Networker

Re: [Networker] Clients failing, retring, failing - Ugh!

2003-02-18 15:05:24
Subject: Re: [Networker] Clients failing, retring, failing - Ugh!
From: "Thomas, Calvin" <calvin.thomas AT NACALOGISTICS DOT COM>
To: NETWORKER AT LISTMAIL.TEMPLE DOT EDU
Date: Tue, 18 Feb 2003 12:05:12 -0800
I don't know much about running behind a firewall, but I do understand that
the backup sessions use different ports. Obviously the firewalls are
blocking some of the critical ports on these two machines. I would examine
the firewall port logs with a fine tooth comb, find the entrys where
networker is being blocked, and add those port/client combinations to be
allowed through.  After all, you said yourself that everything was fine
until you installed the firewalls.

Calvin Thomas
UNIX System Administrator
NACA Logistics


-----Original Message-----
From: Gary Goldberg [mailto:og AT DIGIMARK DOT NET]
Sent: Tuesday, February 18, 2003 10:53 AM
To: NETWORKER AT LISTMAIL.TEMPLE DOT EDU
Subject: [Networker] Clients failing, retring, failing - Ugh!


Hello. I'm at my wit's end, and Legato tech support has been of no help
at all. I appreciate the help of anyone who wants to help me tackle
this. Some of you have seen parts of this before -- I've found some
additional info which may help understand the problem.

I'm running a Networker server (6.11 Build 238) on Windows NT 4 SP6a,
with 13 clients, all installed into the Default group and pool. The
group is set to Verbose, to run images on Sunday at 1:30AM and
incrementals the other six days of the week. The backups are run to
an AIT-1 30 tape Treefrog jukebox with two drives.

There has been an ongoing problem with this system for going on two
years now, where the nsrserverhost, its indices, and the indicies of
all the clients fail with a Unknown error 0x93. I don't think it
is relevant to this problem but I add it to this list in case I am
wrong.

----

Everything was fine until I started to deploy some SonicWALL SOHO2
and SOHO3 firewalls in front of several servers.

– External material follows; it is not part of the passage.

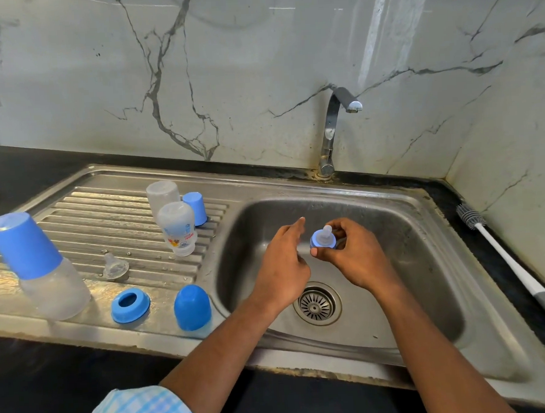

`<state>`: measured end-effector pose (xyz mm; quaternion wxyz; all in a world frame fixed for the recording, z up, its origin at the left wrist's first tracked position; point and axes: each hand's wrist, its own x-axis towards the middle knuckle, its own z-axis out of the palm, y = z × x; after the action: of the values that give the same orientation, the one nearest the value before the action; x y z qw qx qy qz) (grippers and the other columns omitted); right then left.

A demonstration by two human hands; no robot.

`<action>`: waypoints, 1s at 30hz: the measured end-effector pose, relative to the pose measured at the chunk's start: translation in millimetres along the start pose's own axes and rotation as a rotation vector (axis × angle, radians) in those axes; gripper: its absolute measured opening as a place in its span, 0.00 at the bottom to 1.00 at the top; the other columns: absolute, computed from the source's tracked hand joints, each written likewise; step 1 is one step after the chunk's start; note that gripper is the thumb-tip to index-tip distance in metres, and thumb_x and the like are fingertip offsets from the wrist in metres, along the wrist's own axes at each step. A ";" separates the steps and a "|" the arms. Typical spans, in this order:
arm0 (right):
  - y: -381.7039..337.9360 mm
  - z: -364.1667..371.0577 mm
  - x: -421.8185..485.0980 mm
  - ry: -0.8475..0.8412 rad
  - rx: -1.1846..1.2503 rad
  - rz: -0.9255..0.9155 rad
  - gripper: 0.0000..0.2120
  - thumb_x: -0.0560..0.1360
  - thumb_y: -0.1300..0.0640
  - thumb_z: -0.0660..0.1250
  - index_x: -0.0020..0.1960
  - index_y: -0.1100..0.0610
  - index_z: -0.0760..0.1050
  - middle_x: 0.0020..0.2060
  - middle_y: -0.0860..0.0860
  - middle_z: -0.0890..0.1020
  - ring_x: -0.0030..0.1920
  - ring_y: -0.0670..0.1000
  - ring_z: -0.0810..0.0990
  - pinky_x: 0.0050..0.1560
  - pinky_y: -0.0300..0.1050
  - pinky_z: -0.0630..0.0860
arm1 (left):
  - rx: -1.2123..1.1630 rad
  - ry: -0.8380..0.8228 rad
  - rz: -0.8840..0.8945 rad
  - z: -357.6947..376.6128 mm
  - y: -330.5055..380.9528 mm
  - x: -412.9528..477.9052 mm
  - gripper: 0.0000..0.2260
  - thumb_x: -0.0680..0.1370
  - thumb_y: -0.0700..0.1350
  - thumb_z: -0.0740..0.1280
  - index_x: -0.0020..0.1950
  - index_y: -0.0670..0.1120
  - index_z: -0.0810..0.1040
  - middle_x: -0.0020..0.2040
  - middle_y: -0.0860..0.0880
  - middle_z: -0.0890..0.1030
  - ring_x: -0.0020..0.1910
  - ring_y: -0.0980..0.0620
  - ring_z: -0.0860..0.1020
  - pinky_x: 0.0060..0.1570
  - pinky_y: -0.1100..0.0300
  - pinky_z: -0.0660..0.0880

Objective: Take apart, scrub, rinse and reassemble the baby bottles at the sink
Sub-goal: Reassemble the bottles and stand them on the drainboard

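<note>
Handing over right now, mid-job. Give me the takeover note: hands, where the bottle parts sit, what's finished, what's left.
Left hand: open, over the basin, holding nothing.
Right hand: pinches the ring with nipple over the basin.
Drainboard: capped bottle, front upturned body, rear upturned body, loose nipple, loose ring, dome cap, second cap.
Brush lies on the counter to the right.
Done: one bottle looks assembled; one nipple seated.
Left: likely seat the loose nipple, screw rings onto both bodies, cap them.
</note>
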<state>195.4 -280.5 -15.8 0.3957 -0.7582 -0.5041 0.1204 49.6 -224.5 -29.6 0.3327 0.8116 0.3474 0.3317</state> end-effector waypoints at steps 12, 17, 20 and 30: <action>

Each of the
machines I operate, are run on behalf of different clients, so
the company LAN is more like a loose affiliation. Tweaking of the
SonicWALL rules in each firewall and setting verbose mode in the
default group in Networker allows the machines behind two of the
firewalls to backup, although they are considerably slower performing.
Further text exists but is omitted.